Requirement
Throughout the listing below, copy each line containing "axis".

Supplied information
────────────────────────────────────────
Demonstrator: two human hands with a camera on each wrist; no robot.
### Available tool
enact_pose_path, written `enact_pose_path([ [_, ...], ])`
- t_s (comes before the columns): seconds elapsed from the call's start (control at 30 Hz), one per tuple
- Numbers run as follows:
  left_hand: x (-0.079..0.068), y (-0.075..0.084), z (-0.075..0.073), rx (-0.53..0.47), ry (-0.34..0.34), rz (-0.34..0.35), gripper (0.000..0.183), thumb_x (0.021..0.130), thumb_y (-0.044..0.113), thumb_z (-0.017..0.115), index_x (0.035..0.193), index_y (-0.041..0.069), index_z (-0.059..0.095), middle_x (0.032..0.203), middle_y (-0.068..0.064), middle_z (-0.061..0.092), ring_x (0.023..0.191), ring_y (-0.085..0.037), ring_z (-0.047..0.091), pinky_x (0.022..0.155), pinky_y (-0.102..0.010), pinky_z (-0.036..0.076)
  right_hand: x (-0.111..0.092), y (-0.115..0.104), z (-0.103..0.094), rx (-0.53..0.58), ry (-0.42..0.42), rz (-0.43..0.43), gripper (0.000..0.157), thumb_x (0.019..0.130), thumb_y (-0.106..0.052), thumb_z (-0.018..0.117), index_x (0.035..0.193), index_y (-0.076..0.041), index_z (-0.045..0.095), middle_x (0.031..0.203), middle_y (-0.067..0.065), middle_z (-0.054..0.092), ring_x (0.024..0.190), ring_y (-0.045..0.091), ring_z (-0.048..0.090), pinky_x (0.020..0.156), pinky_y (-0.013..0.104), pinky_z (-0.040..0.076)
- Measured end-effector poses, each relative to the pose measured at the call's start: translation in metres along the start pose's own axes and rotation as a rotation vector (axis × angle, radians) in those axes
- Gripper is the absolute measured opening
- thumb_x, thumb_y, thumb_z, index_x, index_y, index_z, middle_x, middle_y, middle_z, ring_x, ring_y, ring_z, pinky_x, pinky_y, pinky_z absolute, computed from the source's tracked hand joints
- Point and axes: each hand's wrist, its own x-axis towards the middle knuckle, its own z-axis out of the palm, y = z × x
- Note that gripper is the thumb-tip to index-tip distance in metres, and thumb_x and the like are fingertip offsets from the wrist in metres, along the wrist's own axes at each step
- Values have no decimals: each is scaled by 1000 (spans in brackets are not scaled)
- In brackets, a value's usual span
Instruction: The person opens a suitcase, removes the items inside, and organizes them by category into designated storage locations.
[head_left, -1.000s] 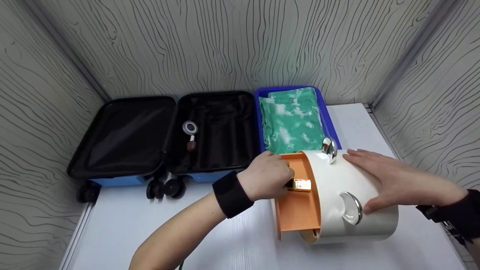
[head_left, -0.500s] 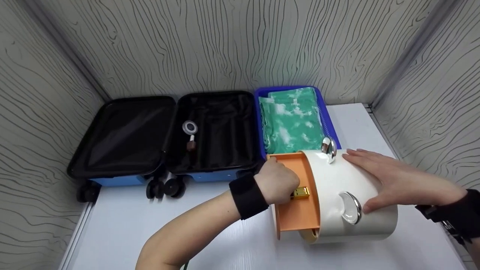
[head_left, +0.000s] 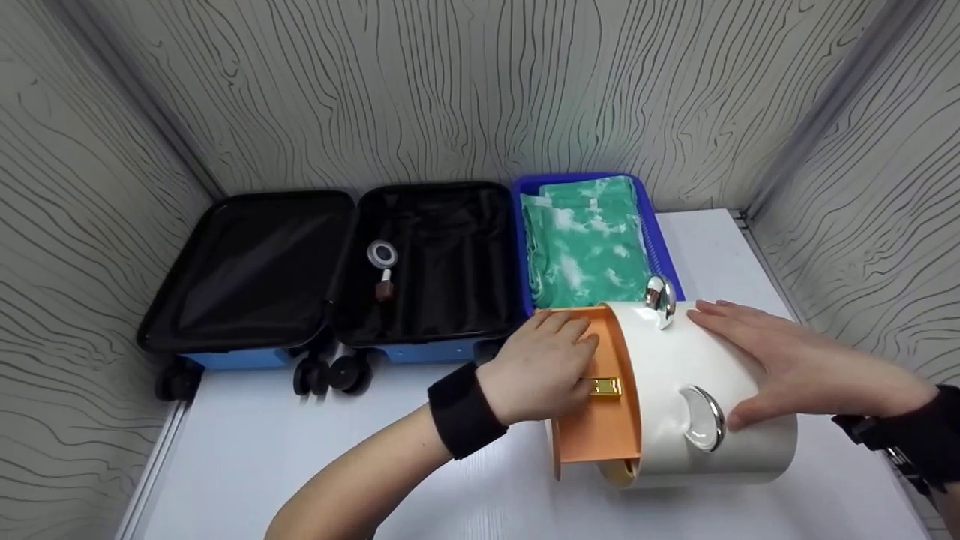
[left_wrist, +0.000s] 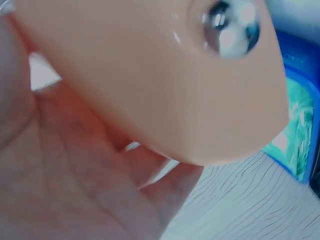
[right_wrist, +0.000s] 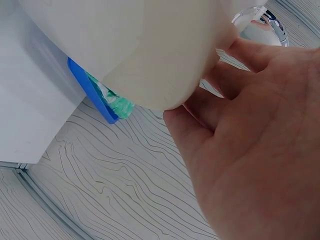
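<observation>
Your left hand has loosened from its fist, fingers now uncurled, so the gold item seems released in the orange drawer, lower right of centre. Versus 0.5 s ago, that hand sits further left; your right hand stays spread on the white case.

on the table, a suitcase lies open at the back left, with small items in its right half. just right of it sits a basket with folded cloth inside; a wall stands behind both. in front of the basket and rightward lies a case, its drawer out leftward. a small block is in the drawer, beside the left hand; the right hand rests on the case.
</observation>
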Motion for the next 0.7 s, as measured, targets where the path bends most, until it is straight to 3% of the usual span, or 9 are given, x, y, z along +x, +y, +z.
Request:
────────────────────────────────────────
Answer for this exercise
- Measured end-effector poses, each relative to the pose measured at the call's start: translation in metres along the start pose's own axes and rotation as a rotation vector (axis × angle, radians) in those axes
- Point and axes: each hand's wrist, its own x-axis towards the middle knuckle, its own z-axis out of the palm, y = z × x

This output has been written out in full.